- **What is required**
An exact reprint of the listing is required, with no pictures included.
*** Begin section ***
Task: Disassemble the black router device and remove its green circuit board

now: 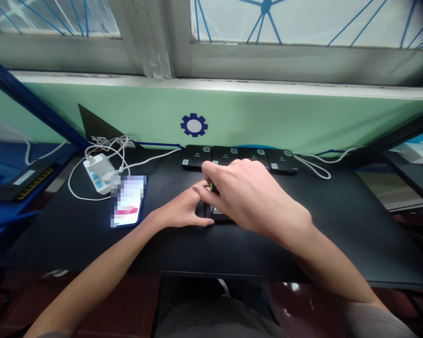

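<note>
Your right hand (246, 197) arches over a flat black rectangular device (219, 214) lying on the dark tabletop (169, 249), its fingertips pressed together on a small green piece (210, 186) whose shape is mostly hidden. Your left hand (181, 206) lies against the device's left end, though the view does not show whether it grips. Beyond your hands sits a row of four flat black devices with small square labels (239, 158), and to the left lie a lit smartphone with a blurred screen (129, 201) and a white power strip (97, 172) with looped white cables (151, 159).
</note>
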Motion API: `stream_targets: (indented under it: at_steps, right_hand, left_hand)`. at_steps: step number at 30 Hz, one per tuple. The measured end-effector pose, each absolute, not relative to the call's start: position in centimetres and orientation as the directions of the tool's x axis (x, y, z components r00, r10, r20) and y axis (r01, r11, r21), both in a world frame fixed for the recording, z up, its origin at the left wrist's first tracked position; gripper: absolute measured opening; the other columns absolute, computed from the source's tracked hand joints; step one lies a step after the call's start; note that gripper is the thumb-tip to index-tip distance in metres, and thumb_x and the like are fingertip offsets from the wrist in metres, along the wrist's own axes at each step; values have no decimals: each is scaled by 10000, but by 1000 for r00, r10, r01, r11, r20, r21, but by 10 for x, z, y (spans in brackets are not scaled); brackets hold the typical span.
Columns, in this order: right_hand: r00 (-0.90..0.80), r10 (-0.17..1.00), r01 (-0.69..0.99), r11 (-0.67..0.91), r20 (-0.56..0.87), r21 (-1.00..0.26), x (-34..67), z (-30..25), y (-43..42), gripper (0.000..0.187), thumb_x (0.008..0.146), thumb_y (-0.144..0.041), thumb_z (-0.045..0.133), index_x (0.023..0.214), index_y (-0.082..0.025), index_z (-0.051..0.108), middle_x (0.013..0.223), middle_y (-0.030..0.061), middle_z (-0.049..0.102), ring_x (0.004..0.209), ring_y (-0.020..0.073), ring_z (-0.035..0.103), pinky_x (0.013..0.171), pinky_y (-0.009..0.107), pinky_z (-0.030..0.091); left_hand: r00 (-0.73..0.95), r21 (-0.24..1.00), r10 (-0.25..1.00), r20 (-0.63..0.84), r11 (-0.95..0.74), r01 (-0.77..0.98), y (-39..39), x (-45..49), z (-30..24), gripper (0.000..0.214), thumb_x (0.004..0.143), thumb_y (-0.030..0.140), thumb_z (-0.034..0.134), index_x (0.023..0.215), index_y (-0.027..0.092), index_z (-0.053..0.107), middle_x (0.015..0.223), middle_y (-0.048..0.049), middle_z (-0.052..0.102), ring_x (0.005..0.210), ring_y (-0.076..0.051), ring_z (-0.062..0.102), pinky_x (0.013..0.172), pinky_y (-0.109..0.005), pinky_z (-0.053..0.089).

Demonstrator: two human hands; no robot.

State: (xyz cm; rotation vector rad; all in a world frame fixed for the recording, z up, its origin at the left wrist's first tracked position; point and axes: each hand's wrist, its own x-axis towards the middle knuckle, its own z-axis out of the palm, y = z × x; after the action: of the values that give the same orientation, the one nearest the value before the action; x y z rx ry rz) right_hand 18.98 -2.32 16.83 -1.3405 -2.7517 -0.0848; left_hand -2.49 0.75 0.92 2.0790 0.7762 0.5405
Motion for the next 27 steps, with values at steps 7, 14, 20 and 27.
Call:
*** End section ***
- **Response**
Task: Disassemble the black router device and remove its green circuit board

now: 

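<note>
Your right hand (246, 197) arches over a flat black rectangular device (219, 214) lying on the dark tabletop (169, 249), its fingertips pressed together on a small green piece (210, 186) whose shape is mostly hidden. Your left hand (181, 206) lies against the device's left end, though the view does not show whether it grips. Beyond your hands sits a row of four flat black devices with small square labels (239, 158), and to the left lie a lit smartphone with a blurred screen (129, 201) and a white power strip (97, 172) with looped white cables (151, 159).
</note>
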Motion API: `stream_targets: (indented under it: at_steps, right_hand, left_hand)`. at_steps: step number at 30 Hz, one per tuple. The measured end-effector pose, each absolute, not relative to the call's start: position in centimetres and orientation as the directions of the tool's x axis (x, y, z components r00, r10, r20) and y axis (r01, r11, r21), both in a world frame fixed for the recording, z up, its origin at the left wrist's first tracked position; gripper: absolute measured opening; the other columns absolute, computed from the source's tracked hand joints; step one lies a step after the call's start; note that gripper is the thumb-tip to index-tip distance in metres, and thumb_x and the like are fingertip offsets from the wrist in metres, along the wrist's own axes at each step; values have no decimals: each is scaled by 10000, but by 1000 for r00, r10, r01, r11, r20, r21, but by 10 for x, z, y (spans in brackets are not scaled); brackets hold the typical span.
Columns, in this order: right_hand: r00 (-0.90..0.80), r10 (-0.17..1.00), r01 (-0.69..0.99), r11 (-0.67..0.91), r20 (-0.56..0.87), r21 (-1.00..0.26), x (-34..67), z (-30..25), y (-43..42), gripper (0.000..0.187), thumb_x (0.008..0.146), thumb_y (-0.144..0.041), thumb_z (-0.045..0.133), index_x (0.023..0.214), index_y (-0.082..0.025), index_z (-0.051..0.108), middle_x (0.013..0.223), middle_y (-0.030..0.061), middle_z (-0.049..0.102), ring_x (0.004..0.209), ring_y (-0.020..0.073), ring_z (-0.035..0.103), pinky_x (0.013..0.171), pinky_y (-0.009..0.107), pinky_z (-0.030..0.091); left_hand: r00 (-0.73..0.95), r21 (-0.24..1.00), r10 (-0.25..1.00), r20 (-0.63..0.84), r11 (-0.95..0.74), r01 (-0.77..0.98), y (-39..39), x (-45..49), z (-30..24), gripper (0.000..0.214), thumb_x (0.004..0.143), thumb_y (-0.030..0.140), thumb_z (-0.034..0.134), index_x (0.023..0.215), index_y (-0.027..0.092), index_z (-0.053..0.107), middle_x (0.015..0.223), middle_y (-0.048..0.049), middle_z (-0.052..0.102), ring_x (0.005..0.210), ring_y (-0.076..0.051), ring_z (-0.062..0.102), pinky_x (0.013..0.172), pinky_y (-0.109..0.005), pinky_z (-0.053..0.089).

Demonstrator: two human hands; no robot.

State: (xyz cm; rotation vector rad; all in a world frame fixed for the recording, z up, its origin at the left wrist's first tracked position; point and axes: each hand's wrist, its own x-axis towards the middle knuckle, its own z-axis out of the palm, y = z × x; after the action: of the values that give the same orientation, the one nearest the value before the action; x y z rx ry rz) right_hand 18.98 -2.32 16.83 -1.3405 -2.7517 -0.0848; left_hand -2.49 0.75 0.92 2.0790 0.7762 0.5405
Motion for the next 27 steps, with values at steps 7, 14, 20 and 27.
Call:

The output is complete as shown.